Microsoft has developed DCOM (Distributed Component Object Model) to support inter-application communications across networked computer systems. Another technology standard for inter-object communications is CORBA (Common Object Request Broker Architecture) established by the Object Management Group (OMG) which is a consortium sponsored by many companies, including Digital Equipment Corporation, Hewlett Packard, IBM and Sun Microsystems, Inc. CORBA defines how messages from one object to another are to be formatted and how to guarantee delivery. The messaging in CORBA is performed by Object Request Brokers (ORBs). ORBs receive messages and determine location of the receiving object, route the message to the receiving object, and perform all necessary platform and language translations. In object oriented technology, a message is typically a request sent to an object to change its state or return a value. The object has encapsulated methods to implement the response to the received message. Through technology such as DCOM and CORBA, objects can communicate with remote objects residing in other computer platforms connected by a network. However, for communications between objects in separate computer platforms to take place, an ORB needs to exist on each computer platform to send and receive messages.
ORBs provide communications between client and server systems. The ORB should exist on both the client system and the server system before communications between a client object and a server object can commence. If a client system does not have an ORB, the ORB of the server system is generally uploaded to the client system before communications commence. The upload of the ORB over a common internet connection can be slow, lengthy, and monopolize considerable system resources.
Accordingly, a need has arisen for a system and method for communications in a distributed processing environment that minimizes the size of the object request broker uploaded to a client system.
According to one embodiment of the present invention, a system for communication in a distributed computing environment is provided that includes a server system having one or more server objects and a client system having a client application. The client system is linked to the server system by a network. An object request broker executes on the server system and provides server-side communications support. A light client executes on the client system and provides client-side communications support. The light client communicates with the object request broker to provide client system to server system communications. A light proxy is dynamically generated in response to a request from the client application for access to one of the one or more server objects. The light proxy is uploaded to the client system in response to the request for access from the client application. The light proxy further provides a local communication link between the client application and the requested server object.

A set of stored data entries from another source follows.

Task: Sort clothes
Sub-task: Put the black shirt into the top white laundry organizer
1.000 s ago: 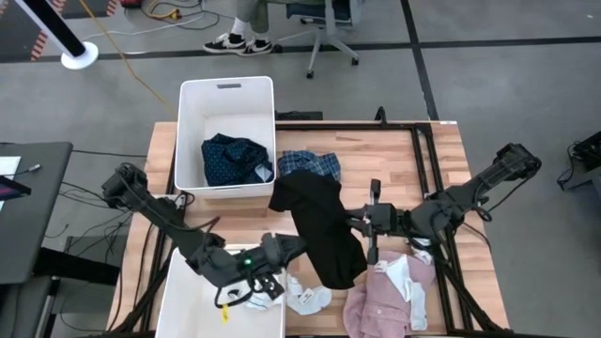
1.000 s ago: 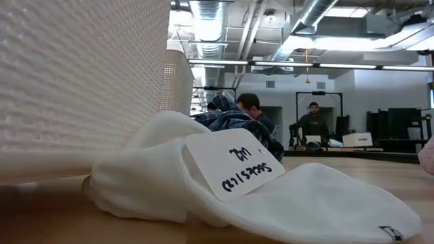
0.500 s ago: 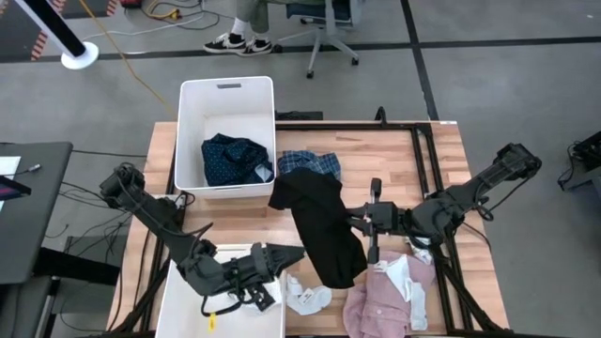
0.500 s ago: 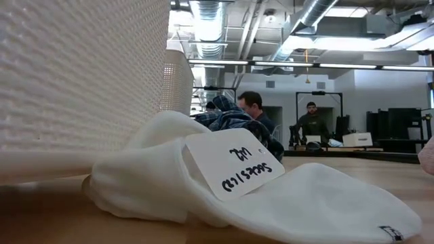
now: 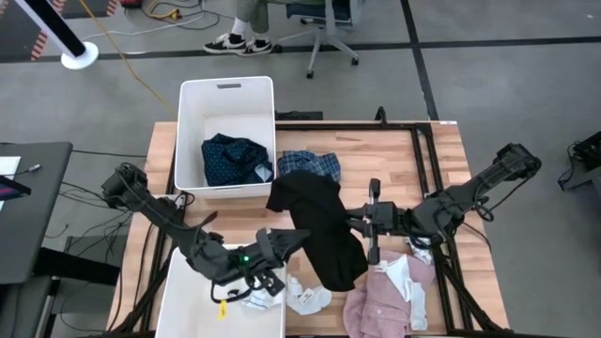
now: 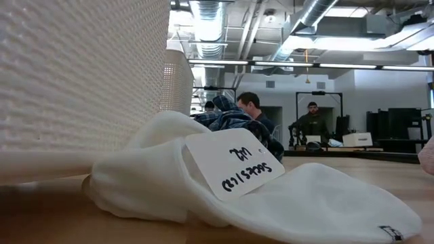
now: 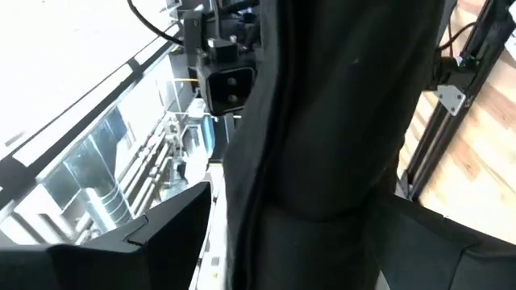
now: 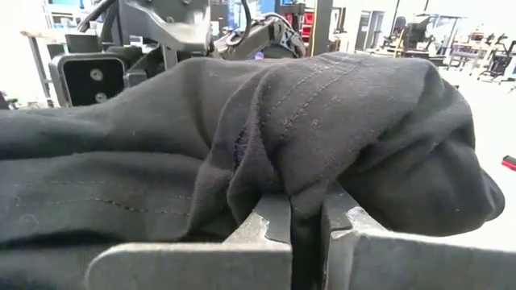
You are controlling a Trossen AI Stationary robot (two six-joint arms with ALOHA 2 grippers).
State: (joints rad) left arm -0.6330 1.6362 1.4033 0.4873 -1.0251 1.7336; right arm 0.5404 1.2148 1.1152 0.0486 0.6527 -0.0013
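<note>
Wooden table (image 5: 441, 169): black top (image 5: 319, 225) pinched by left tool (image 5: 299, 242) and right tool (image 5: 355, 225).

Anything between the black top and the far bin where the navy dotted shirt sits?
Nothing visible blocks it. Both hands grip the black top: right hand on one edge, left hand on the other. The far bin is open-topped; the blue plaid shirt lies beside it on the table.

I swung my left gripper (image 5: 291, 241) back up from over the near white bin (image 5: 178, 286) to the left edge of the black top (image 5: 319, 225) and closed on it. The top's upper left corner shifted slightly leftward, nearer the far bin (image 5: 225, 94).
</note>
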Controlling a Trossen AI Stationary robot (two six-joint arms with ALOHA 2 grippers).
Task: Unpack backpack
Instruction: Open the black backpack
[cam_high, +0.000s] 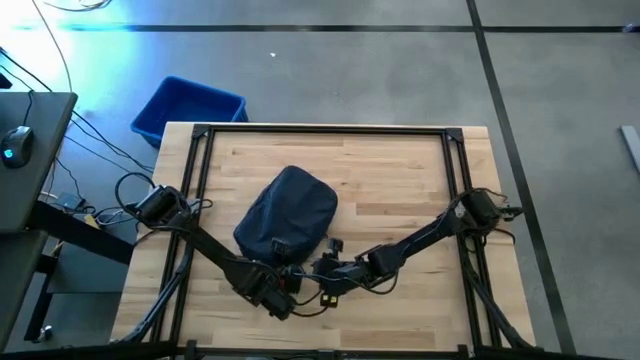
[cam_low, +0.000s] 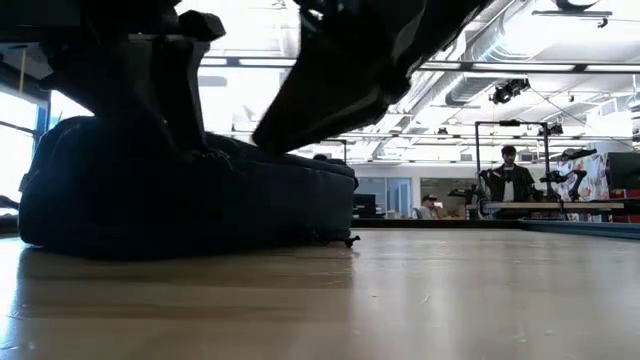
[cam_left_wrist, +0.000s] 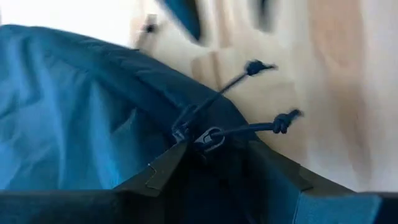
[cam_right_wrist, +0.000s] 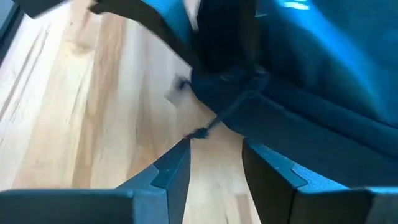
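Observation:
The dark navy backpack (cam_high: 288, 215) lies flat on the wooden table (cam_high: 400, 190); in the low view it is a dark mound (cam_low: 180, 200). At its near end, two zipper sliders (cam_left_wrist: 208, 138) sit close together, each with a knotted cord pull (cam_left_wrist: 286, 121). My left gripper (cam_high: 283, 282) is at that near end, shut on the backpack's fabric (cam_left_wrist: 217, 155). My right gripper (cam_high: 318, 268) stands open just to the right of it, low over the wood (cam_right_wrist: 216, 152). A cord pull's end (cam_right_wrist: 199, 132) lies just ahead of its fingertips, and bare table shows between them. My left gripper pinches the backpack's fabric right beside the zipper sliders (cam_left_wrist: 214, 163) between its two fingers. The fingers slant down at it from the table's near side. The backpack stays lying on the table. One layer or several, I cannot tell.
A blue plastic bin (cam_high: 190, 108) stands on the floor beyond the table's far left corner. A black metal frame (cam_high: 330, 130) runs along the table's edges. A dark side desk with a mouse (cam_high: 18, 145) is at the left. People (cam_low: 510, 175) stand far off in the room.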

The present invention provides various technical advantages over conventional systems for communication in a distributed computing environment. For example, one technical advantage is providing a reduced size communications support module to provide client side communications support in the distributed computing environment. In addition, the reduced size communications support module significantly reduces the time needed to upload an applet or application onto a client system. Other technical advantages may be readily apparent to one skilled in the art from the following figures, description and claims.